Взвалив на плечо мешок, он зашагал к цирюльне Михея Рейно, мечтая об острой бритве и куске сандалового мыла.
Глава 31
Чернокожий вольноотпущенник Михей Рейно с широкой грудью-бочкой и волосами цвета дыма орудовал бритвой проворно и скрупулезно. Мэтью к тому же нашел его прекрасным собеседником, поскольку Рейно имел дома медный телескоп и по ночам изучал звездное небо, а также слыл видным изобретателем. В углу цирюльни стояла клетка с белкой, которая бегала в колесе, соединенном с помощью ремней и шестеренок с деревянным валом, который вращал посредством других ремней и шестеренок второй деревянный вал, закрепленный в жестяном коробе под потолком, а тот в свою очередь приводил в движение пергаментные лопасти потолочного винта. Сей винт обдувал посетителей мистера Рейно приятным ветерком, дабы те не торопили работу черного как уголь брадобрея. Белку звали Камнеломка, и она очень любила вареный арахис.

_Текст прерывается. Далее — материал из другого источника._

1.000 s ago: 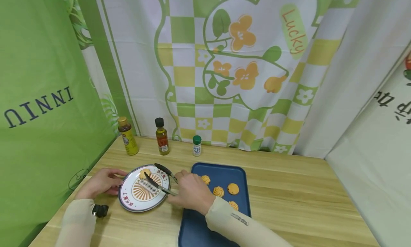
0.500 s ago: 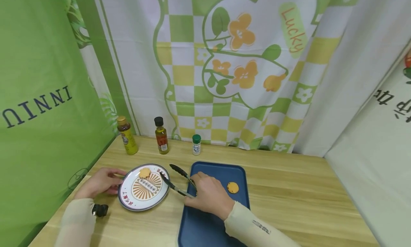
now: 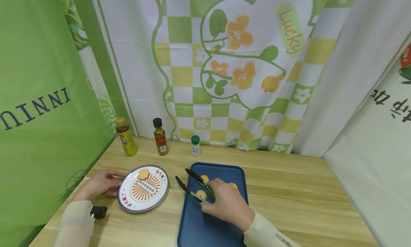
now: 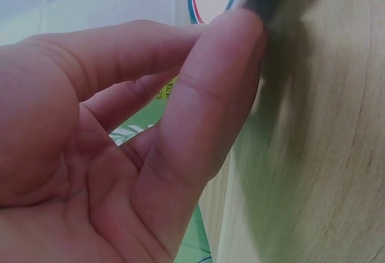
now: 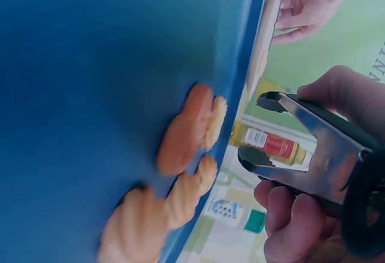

После стрижки и бритья Мэтью отправился в ванную комнату, где жена Рейно, Ларисса, набрала ему полную деревянную кадку горячей воды и оставила его отмокать и предаваться размышлениям в одиночестве. Мэтью сидел в кадке, покуда кожа его не покрылась морщинками. Заведение Рейно он покинул чистым, гладко выбритым и блестящим, как новенький дуит, однако платье его по-прежнему требовало стирки.
Визит к вдове Шервин избавил его и от этой проблемы. Когда он уже собирался уходить, прачка спросила:
— Правильно ли я понимаю, что остальные твои вещи остались под завалом и превратились в лохмотья?
— Да, мадам. Возможно, я еще сумею добыть что-то из-под обломков, но на данный момент с одеждой дела у меня обстоят туго.